I do have justification for having a fear of snapping a part of my skeleton if I step on the ice. Like most elderly people, my bones also have the tendency of breaking with the greatest of ease. For different reasons of course, but, the same end result of having had more broken bones than most rugby players (fortunately my ears don't look like vegetables though).

When the blizzard hit London yesterday tea-time I found myself having to push through it for half an hour to get to Westminster station so I could get on the tube to get to Hammersmith. Times like that the fact that I can only use a tiny percentage of tube stations bothers me most. And, of course, sitting in a wheelchair your knees are at the perfect angle to catch every drop of rain that falls. So, the snow was hitting me and melting on contact, despite the fact that it was freezing. So, my lap was so wet and then cold that someone could quite easily of used my knees as a skating rink.

To add insult to injury (if frozen trousers counts as injury), I had to talk a wheelie-jump off a kerb at Cambridge Circus and land in what was effectively a Slush Puppie. The impact of my four wheels landing in the slightly brown (must've been a cola Slush Puppie) sludge sent it splashing up and hit me right in the arse. So not only was my lap wet, but now my bum was too. And it's hard to be happy when you've got a wet bum. I'm sure babies would be happy to tell you that... if they could. I now understand why they cry so.

And it got worse, Trafalgar Square is on a hill... yup, I had to try and stop in sludgy snow despite the fact that my hands were so cold, the only thing I could feel was pain. That was exciting. Fortunately the green man was flashing when I shot across The Strand like.... someone in a wheelchair going down a hill through ice and snow who can't stop.

By the time I actually got to Hammersmith I was in a vile mood. I got to Riverside Studios and immediately headed straight for the toilets to individually dry all my clothes (including socks) under the hand-dryer (until it decided it had overheated and stopped working). Life is better when your bum is dry.
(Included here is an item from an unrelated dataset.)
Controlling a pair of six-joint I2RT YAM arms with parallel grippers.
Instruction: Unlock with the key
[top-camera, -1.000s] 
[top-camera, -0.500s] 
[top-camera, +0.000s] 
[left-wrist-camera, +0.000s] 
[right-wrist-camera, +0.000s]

After seeing Die I proceeded to head back home. It took me two and a half hours, I could no longer feel my feet, and after pushing up Golders Green Road I'm very surprised I had any skin left on my hands after having to push over smashed ice like that. Finally I came to the bit of the evening I'd been dreading ever since the snow fell... having to stand up out of my wheelchair to get up my front door step. I was convinced that this would be the moment that my hip was going to be snapped. For the first time since I saw the builders butt crack of an ageing Sex Pistol while I was trying to eat my breakfast on Tuesday morning, fate smiled kindly on me. We have a thingy over the front door! The door step was snow free! (If anyone has any kind of vocabulary, I'd appreciate being told what the name of one of those thingies that shelters front door steps is). And, most importantly, I managed to get through yesterday without breaking myself.

And, I'm not leaving the house until Golders Green defrosts. I do hope whatever supreme being is responsible for weather gets his/her microwave fixed soon. I'm having to get food shipped in by Sainsburys because I can't get out to buy milk. Still, better than last year when I was living in student halls so couldn't get supermarkets to deliver and had to get someone to post me toilet paper.
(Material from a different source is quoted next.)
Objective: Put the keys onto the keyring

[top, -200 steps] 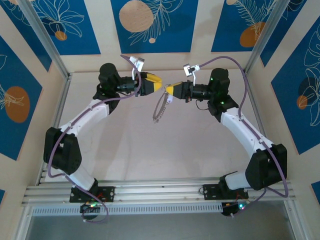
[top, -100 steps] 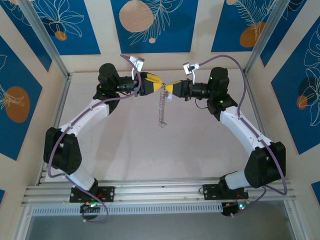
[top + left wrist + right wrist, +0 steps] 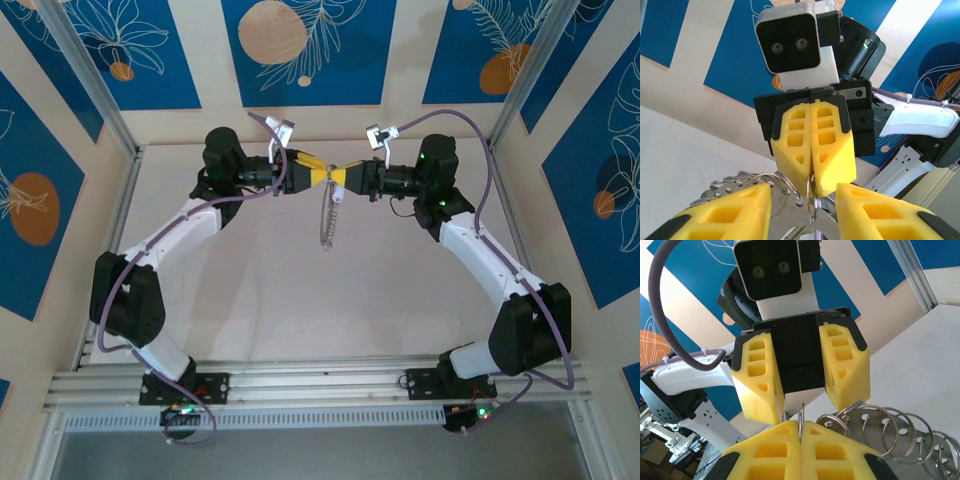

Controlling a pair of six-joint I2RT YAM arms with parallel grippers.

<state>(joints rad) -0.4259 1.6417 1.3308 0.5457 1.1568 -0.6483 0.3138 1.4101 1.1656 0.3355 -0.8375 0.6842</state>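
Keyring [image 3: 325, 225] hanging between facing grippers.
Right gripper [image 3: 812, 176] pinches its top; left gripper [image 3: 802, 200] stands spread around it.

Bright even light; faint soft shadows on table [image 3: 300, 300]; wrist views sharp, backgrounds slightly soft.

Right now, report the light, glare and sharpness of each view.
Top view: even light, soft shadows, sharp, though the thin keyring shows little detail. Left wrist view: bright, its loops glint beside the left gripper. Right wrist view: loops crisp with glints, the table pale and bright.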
Last night my friend and I were discussing "Weather. Why?" over a paper cup of tea in a theatre bar (oh yes, we are trendy). She has this theory about "the circle of life" and so we have to have winter so we can have summer. I don't get it, why can't we just have one level of blandness all the time? After all... a circle is symetrical, if it was different on both sides then it wouldn't be a circle, it'd just be like a blob.

I quite like this being housebound thing. You get the perks of being ill, like not having to do anything except watch daytime TV, but you're not actually ill. Entertain me while I can't get out. Your essay topic is "Weather. Why?". You may Email essays, or post them as comments. Anything overly scientific will be immediately discarded. I failed A'level biology don't you know.